Exercise prompt »
Count every line below in which "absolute" occurs, then give only the count.

Given data »

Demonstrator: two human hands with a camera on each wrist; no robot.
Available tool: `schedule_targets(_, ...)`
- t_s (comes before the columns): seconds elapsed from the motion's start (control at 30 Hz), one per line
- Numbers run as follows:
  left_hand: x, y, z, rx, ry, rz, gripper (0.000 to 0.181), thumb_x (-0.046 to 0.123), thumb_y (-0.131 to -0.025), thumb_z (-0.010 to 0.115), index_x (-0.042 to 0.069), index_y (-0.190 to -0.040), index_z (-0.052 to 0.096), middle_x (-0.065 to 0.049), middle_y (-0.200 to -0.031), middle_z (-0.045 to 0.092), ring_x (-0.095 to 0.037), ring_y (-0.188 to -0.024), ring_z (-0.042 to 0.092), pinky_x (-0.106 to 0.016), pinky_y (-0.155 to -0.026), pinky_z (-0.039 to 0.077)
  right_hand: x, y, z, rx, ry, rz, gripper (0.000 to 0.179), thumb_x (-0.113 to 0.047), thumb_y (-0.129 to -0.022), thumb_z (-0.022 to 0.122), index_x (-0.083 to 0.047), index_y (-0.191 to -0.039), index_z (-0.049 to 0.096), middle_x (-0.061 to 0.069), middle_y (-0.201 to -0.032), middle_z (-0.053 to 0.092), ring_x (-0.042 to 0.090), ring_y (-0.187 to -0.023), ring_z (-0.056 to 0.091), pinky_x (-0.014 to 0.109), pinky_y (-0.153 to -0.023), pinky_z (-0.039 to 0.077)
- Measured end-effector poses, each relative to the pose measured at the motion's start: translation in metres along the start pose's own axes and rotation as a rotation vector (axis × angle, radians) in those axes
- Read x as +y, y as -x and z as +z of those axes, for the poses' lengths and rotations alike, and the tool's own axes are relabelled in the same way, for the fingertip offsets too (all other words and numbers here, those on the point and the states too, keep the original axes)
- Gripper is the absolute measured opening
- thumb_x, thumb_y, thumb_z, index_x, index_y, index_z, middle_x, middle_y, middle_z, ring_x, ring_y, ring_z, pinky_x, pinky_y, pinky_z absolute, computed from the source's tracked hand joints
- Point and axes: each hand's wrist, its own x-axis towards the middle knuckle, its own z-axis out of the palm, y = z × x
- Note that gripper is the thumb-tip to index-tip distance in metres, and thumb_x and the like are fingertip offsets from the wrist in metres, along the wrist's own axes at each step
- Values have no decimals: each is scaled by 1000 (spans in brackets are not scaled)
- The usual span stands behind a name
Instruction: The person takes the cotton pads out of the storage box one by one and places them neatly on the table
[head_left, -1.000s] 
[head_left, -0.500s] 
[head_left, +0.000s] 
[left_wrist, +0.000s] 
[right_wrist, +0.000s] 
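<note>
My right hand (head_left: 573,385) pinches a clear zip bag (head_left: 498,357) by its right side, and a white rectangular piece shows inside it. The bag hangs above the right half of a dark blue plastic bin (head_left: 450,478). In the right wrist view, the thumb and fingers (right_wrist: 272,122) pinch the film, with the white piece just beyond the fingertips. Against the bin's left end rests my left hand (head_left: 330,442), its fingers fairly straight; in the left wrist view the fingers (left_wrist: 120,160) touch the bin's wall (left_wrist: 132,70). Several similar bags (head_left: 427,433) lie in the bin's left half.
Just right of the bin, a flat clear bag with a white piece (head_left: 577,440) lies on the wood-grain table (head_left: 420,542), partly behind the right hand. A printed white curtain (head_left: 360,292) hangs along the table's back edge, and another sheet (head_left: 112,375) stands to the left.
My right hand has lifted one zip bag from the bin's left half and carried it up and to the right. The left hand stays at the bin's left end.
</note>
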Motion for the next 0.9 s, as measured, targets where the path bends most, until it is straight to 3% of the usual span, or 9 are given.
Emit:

Exercise answer »
2